Kyaw Moe H, Jones Ian G, Campbell Harry
Public Health Sciences, University of Edinburgh, UK.
Scand J Infect Dis. 2002;34(8):559-63. doi: 10.1080/00365540210147534.
Penicillin resistance of Pneumococci is a problem in several European countries. Therefore, we examined 510 invasive pneumococcal isolates, collected between 1992 and 1999 via a national network of diagnostic laboratories covering the entire population of Scotland, for penicillin susceptibility, in order to determine the prevalence, site of infection and serogroup/type distribution of penicillin-resistant Pneumococci in the elderly (> or = 65 y). Of the 510 isolates, 91.6% (n = 467) were from blood, 4.7% (n = 24) from other sterile sites and 3.7% (n = 19) from cerebrospinal fluid. The prevalence of penicillin non-susceptible isolates during the study period was 9%. An increase in the proportion of Pneumococci non-susceptible to penicillin was detected from 1996 onwards, from 10.8% in 1996 to 14.3% in 1999. There were 2 isolates with high-level penicillin resistance, both of which were of serotype 14, accounting for 4.3% (2/46) of all non-susceptible isolates. Penicillin non-susceptible isolates belonged to the following serogroups: 14 (32.6%); 9 (30.4%); 6 (19.6%); 23 (10.9%); and 19 (6.5%). The leading non-susceptible serotype/group varied according to the specimen type: serotype 14 for blood and serogroup 9 for all other sterile sites. Current polysaccharide and new 7-, 9- and 11-valent conjugate vaccine formulations included the serogroups responsible for all the penicillin non-susceptible isolates detected. Therefore vaccination represents the most effective strategy for decreasing the burden of drug resistance. Constant surveillance of the patterns of antibiotic non-susceptible isolates, the site of infection and the serogroup/type are necessary in order to select antibiotic therapy and establish vaccination policy for the prevention of invasive pneumococcal disease.

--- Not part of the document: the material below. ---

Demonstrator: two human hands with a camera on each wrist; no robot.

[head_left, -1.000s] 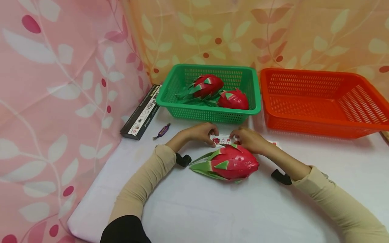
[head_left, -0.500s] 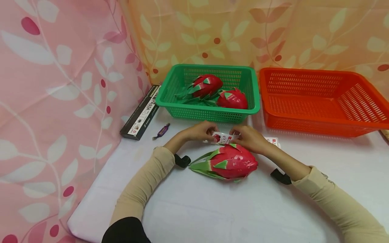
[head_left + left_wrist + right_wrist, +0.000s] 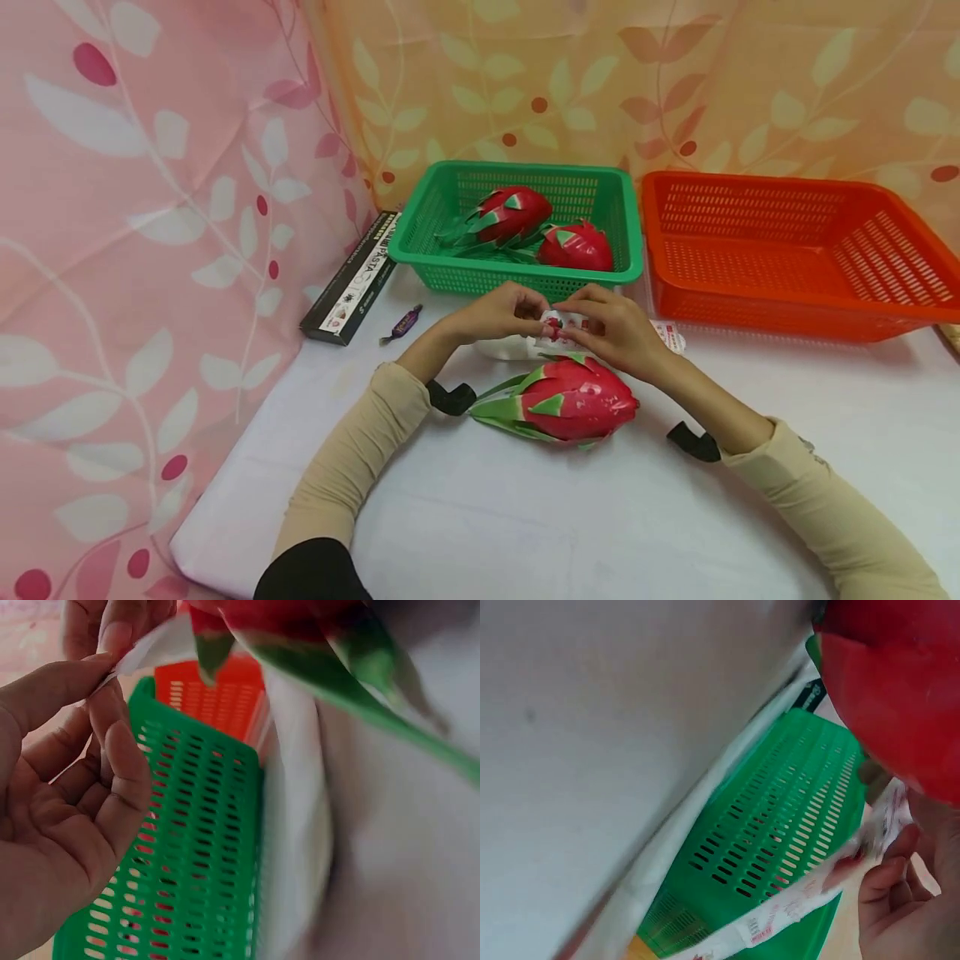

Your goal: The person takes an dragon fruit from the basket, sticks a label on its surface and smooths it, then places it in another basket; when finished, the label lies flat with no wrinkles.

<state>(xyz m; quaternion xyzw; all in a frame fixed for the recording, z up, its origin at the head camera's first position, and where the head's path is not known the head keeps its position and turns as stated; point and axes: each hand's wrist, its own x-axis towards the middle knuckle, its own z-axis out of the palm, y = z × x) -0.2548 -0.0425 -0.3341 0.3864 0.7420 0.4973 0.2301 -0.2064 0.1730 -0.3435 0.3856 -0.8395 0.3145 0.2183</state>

肺炎球菌对青霉素耐药是几个欧洲国家面临的一个问题。因此,我们检测了1992年至1999年间通过覆盖苏格兰全体人口的国家诊断实验室网络收集的510株侵袭性肺炎球菌分离株的青霉素敏感性,以确定老年(≥65岁)人群中耐青霉素肺炎球菌的患病率、感染部位以及血清群/型分布。在这510株分离株中,91.6%(n = 467)来自血液,4.7%(n = 24)来自其他无菌部位,3.7%(n = 19)来自脑脊液。研究期间青霉素不敏感分离株的患病率为9%。从1996年起,检测到对青霉素不敏感的肺炎球菌比例有所增加,从1996年的10.8%增至1999年的14.3%。有2株高水平耐青霉素菌株,均为14型,占所有不敏感分离株的4.3%(2/46)。青霉素不敏感分离株属于以下血清群:14(32.6%);9(30.4%);6(19.6%);23(10.9%);和19(6.5%)。主要的不敏感血清型/群因标本类型而异:血液标本中为14型,其他所有无菌部位标本中为9血清群。目前的多糖疫苗以及新的7价、9价和11价结合疫苗配方涵盖了所有检测到的青霉素不敏感分离株所对应的血清群。因此,接种疫苗是减轻耐药负担的最有效策略。持续监测抗生素不敏感分离株的模式、感染部位以及血清群/型对于选择抗生素治疗和制定预防侵袭性肺炎球菌疾病的疫苗接种政策是必要的。